Debate do segundo turno estava entre os alvos
Uma das mensagens encontradas na investigação afirmava que o objetivo seria “explodir o edifício do debate onde os eleitos do 2º turno irão debater”, como forma de transmitir, a partir de Brasília, uma mensagem de caráter violento e antidemocrático. Os investigadores não identificaram, até o momento, qual emissora seria alvo da ação. Tradicionalmente, o primeiro debate eleitoral é feito pela Band e o último pela TV Globo.
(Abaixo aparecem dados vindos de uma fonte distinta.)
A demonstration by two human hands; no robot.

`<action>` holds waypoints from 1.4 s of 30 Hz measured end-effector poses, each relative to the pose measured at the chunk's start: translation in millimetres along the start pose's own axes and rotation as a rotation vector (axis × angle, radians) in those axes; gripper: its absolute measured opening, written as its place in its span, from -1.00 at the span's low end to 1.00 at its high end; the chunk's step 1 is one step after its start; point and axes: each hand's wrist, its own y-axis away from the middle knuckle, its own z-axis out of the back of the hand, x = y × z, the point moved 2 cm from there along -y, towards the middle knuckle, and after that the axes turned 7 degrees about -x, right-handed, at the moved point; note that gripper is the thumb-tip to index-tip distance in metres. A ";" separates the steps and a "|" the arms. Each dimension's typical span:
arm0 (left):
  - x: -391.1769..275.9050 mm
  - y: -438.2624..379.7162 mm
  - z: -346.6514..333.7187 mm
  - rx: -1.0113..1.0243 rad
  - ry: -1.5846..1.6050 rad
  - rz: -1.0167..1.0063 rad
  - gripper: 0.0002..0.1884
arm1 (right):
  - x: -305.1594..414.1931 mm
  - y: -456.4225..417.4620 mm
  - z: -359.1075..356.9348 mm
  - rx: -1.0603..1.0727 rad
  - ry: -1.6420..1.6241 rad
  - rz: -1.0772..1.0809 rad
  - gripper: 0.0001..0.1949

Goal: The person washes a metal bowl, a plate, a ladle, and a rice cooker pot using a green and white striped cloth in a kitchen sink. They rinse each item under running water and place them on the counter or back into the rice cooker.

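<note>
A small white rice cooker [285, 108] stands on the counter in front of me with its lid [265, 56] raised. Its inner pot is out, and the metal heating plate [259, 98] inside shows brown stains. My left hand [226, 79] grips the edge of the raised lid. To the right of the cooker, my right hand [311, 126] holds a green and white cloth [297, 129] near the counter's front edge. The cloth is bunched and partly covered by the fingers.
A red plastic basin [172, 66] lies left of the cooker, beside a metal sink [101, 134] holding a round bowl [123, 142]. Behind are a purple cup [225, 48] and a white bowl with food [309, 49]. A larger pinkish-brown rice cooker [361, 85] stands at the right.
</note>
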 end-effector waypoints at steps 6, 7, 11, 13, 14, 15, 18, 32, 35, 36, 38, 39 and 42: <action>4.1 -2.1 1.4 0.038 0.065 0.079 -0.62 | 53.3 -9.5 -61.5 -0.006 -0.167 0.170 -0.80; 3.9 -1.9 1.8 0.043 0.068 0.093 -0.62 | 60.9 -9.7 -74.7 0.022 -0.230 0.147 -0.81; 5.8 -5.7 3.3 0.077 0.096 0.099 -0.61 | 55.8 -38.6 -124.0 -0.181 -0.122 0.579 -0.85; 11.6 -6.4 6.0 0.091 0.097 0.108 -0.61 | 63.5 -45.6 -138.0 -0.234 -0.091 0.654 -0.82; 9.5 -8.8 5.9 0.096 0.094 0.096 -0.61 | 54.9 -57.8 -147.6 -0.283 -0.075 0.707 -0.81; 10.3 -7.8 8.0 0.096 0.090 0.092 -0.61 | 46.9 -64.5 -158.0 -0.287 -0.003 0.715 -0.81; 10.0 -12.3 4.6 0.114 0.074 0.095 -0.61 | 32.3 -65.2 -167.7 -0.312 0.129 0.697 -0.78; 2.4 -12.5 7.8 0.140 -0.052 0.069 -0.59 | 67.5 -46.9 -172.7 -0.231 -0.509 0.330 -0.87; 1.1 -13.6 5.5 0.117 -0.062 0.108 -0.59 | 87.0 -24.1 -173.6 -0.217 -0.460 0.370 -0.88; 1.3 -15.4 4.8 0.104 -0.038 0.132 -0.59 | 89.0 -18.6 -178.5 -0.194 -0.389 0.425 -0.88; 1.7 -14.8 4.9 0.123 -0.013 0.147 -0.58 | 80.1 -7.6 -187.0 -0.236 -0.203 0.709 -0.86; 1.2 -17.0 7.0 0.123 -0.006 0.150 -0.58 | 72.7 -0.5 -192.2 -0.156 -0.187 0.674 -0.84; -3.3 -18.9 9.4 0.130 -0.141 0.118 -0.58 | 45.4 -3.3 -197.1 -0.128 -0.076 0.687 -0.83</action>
Grupo estudava estrutura do Palácio do Planalto
Os investigados também compartilharam informações sobre a estrutura de prédios públicos e discutiram formas de acesso e saída do Palácio do Planalto. Segundo o delegado Maurílio Coelho Lima, o grupo chegou a compartilhar a planta baixa do edifício para discutir possíveis entradas e rotas de saída. Também foram encontrados mapas e informações sobre o Congresso Nacional e o Supremo Tribunal Federal (STF).
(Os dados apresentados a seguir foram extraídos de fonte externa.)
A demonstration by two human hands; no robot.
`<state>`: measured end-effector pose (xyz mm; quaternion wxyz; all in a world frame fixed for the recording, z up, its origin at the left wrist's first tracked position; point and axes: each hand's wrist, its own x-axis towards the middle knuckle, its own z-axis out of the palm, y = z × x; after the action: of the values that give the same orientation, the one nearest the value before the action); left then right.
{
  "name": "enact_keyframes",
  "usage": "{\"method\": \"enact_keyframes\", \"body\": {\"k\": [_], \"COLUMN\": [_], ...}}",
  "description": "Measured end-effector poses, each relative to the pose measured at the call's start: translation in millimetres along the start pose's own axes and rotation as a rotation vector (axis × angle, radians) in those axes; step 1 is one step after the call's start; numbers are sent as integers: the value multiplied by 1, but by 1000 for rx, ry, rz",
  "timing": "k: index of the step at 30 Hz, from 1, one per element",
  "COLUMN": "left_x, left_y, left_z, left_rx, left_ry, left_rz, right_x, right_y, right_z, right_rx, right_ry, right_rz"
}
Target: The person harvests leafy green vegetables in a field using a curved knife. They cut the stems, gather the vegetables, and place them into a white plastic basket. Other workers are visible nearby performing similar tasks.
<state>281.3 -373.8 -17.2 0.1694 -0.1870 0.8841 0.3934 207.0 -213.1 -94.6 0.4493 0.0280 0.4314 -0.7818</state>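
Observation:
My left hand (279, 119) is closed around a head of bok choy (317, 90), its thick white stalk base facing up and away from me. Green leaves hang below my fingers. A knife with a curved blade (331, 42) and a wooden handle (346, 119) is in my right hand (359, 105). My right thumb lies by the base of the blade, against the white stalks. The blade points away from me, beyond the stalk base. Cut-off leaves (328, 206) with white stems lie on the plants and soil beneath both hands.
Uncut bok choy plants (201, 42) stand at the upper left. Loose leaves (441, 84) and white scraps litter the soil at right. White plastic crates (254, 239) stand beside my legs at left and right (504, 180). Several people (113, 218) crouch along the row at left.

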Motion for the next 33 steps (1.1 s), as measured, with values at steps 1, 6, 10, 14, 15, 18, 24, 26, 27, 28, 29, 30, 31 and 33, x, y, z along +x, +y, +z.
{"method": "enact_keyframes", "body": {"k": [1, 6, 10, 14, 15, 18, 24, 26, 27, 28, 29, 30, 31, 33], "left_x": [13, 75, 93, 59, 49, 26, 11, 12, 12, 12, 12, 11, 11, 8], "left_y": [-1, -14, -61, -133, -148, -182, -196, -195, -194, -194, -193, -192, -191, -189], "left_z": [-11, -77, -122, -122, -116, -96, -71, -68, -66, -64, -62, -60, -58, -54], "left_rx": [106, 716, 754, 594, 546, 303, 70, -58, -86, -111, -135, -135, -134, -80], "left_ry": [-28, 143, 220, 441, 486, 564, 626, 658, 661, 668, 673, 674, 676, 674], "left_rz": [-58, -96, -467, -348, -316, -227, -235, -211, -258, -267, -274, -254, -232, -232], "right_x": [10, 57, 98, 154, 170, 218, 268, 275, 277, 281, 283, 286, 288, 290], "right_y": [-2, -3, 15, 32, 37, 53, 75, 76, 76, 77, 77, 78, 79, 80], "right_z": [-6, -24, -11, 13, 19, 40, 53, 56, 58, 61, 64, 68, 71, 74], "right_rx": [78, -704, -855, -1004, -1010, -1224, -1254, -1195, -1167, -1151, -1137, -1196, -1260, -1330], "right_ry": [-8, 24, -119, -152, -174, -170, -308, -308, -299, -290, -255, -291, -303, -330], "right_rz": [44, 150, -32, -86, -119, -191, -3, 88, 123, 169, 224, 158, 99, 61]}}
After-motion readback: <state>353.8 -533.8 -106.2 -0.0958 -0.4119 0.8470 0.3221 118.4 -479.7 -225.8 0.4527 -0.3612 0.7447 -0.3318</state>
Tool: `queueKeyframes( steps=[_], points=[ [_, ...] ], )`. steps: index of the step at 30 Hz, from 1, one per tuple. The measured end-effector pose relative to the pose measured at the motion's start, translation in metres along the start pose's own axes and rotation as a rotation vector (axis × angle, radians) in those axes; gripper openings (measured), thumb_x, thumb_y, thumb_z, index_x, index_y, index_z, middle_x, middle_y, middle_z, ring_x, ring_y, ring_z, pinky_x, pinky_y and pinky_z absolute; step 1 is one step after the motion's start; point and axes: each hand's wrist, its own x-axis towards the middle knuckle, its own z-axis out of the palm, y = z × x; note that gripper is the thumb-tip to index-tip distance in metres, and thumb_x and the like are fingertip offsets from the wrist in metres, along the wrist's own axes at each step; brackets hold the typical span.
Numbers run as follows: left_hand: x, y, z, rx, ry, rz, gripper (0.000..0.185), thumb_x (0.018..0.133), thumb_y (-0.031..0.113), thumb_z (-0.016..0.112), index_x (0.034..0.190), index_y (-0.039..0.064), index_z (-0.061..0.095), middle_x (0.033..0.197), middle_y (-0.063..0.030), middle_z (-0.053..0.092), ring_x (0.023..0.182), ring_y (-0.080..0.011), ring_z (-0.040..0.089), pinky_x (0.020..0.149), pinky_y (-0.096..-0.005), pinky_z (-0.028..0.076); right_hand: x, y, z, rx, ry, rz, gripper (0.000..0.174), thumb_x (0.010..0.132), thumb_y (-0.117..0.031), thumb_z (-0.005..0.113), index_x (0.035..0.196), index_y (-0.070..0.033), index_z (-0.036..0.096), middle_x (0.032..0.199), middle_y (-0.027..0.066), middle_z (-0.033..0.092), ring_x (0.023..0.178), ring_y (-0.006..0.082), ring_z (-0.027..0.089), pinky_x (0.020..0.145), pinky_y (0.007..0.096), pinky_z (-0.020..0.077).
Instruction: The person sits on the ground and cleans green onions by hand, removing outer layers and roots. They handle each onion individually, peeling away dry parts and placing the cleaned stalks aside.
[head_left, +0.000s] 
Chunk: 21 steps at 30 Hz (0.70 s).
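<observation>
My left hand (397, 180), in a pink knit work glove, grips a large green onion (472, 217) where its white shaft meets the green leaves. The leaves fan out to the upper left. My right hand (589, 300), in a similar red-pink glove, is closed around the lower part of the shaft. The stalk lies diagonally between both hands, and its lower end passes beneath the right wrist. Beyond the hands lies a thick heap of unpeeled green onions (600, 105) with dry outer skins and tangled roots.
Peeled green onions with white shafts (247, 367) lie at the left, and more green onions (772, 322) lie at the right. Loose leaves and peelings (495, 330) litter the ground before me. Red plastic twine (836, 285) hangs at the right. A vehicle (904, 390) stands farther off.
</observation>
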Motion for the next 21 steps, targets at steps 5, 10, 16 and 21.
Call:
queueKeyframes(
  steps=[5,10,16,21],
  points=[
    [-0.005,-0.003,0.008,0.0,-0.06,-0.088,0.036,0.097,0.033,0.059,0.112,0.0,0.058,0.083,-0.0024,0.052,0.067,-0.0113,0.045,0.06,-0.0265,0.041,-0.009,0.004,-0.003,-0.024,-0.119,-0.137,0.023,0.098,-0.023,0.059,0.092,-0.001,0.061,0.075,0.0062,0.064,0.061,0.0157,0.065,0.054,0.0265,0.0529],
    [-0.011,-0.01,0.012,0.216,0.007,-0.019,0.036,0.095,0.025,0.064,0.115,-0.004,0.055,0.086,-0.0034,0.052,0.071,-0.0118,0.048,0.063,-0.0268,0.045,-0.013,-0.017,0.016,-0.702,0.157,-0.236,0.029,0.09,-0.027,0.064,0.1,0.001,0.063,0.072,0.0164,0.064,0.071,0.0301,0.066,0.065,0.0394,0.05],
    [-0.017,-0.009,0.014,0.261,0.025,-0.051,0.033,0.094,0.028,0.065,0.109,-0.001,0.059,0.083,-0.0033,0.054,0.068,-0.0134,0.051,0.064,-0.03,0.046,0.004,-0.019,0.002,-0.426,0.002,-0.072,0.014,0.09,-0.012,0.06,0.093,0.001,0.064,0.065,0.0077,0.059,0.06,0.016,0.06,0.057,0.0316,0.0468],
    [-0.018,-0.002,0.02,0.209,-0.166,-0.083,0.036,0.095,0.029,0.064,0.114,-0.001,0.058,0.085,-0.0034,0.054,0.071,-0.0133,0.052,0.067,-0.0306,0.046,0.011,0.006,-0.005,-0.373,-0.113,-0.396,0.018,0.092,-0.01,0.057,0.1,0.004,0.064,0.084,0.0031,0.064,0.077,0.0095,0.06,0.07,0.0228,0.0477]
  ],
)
Investigação aponta planejamento de ataques
De acordo com relatório do Ciberlab, laboratório do Ministério da Justiça especializado no combate a crimes cibernéticos, o conteúdo analisado apresentava “elevado grau de periculosidade”, com planejamento de ações violentas, disseminação de ideologia neonazista, misoginia e incentivo à violência.
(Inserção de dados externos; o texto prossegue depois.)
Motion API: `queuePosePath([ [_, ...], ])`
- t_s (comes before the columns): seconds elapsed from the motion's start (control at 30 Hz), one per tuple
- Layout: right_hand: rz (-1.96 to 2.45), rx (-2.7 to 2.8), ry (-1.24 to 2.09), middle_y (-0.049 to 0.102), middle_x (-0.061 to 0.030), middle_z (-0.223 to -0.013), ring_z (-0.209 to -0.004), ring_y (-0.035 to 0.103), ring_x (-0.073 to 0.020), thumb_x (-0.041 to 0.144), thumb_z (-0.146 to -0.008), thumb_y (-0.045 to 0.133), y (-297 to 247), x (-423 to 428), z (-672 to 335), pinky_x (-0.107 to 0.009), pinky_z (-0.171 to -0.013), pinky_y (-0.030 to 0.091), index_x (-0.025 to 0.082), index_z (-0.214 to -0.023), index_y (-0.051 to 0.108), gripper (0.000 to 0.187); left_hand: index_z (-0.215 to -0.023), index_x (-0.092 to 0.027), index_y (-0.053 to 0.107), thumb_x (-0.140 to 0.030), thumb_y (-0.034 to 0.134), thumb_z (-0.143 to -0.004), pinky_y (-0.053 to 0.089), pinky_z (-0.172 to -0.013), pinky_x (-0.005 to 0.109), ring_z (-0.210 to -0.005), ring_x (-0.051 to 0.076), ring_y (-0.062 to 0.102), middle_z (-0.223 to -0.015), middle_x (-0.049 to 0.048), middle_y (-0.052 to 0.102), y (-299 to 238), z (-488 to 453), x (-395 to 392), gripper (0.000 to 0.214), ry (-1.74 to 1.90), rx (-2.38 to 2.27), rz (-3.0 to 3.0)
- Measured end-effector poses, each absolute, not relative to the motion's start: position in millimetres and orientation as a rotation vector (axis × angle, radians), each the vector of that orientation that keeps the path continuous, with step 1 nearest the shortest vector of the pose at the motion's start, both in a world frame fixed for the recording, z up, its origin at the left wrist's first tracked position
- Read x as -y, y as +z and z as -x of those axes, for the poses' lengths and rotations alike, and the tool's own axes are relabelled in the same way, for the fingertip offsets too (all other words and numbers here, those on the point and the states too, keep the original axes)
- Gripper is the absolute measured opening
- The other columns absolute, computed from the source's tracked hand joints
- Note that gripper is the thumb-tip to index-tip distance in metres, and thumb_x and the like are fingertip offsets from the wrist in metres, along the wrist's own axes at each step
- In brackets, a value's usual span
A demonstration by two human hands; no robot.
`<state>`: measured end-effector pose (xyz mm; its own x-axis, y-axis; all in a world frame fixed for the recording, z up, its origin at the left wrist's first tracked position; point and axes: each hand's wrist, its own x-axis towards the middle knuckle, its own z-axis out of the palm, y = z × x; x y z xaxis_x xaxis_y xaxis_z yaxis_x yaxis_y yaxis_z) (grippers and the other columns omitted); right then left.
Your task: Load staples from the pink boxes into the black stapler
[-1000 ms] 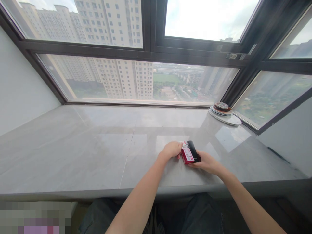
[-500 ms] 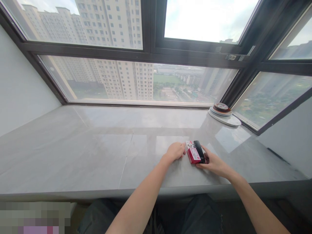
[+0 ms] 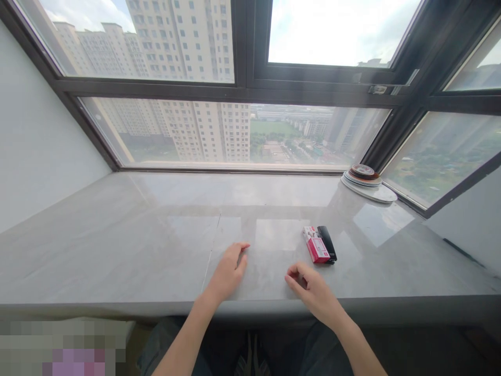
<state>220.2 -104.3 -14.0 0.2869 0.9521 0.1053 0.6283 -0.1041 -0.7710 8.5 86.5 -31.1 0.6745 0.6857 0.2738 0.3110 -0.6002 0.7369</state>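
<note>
A small red-and-white box (image 3: pixel 316 245) lies on the grey marbled ledge (image 3: pixel 156 261), right of centre. Against its right side rests a black, tapered object that looks like a stapler (image 3: pixel 327 243). Over the ledge, left of the box, my left hand (image 3: pixel 230 267) is open, thumb apart from the forward-pointing fingers, and holds nothing. My right hand (image 3: pixel 307 286) is nearer the front edge, just below and left of the box. Its fingers are loosely curled, with a gap to the thumb and nothing seen between them. Neither hand touches the box or the black object.
Stacked plates (image 3: pixel 368 185) stand in the far right corner by the window. A dark window frame (image 3: pixel 235 93) runs along the back, and a white wall (image 3: pixel 43 141) closes the left side. The ledge's front edge (image 3: pixel 274 308) lies just above my knees.
Both hands have come away from the box and the black object. My left hand moved left and toward me; my right hand let go and drew back left. The two things stay side by side.
</note>
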Motion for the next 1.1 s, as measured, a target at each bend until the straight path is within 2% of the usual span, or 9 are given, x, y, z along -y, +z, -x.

Entre os materiais identificados estavam manuais para fabricação de explosivos e coquetéis molotov, além de discussões sobre quantidade de explosivos, custos dos ataques e recrutamento de pessoas dispostas a cometer violência.
Dois grupos foram identificados no Telegram
A investigação identificou dois grupos na plataforma. Um deles reunia mais de 600 integrantes. Pessoas consideradas mais radicalizadas eram direcionadas para outro espaço, com 46 participantes, onde circulavam discussões e instruções relacionadas a possíveis ataques.
As conversas também indicavam discussões sobre recrutamento interestadual, formação tática, seleção de alvos e invasão de edifícios.
A Operação Rede Interrompida foi deflagrada pela Polícia Civil do Distrito Federal em 4 de agosto. Foram cumpridos mandados de busca em oito cidades do Paraná, Santa Catarina, São Paulo, Pernambuco e Rio Grande do Sul.
Os oito investigados têm entre 19 e 31 anos e podem responder por associação criminosa, apologia e distribuição de material nazista e incitação ao crime. Computadores e celulares apreendidos durante a operação continuam sendo analisados para identificar a extensão dos planos e a participação individual dos suspeitos.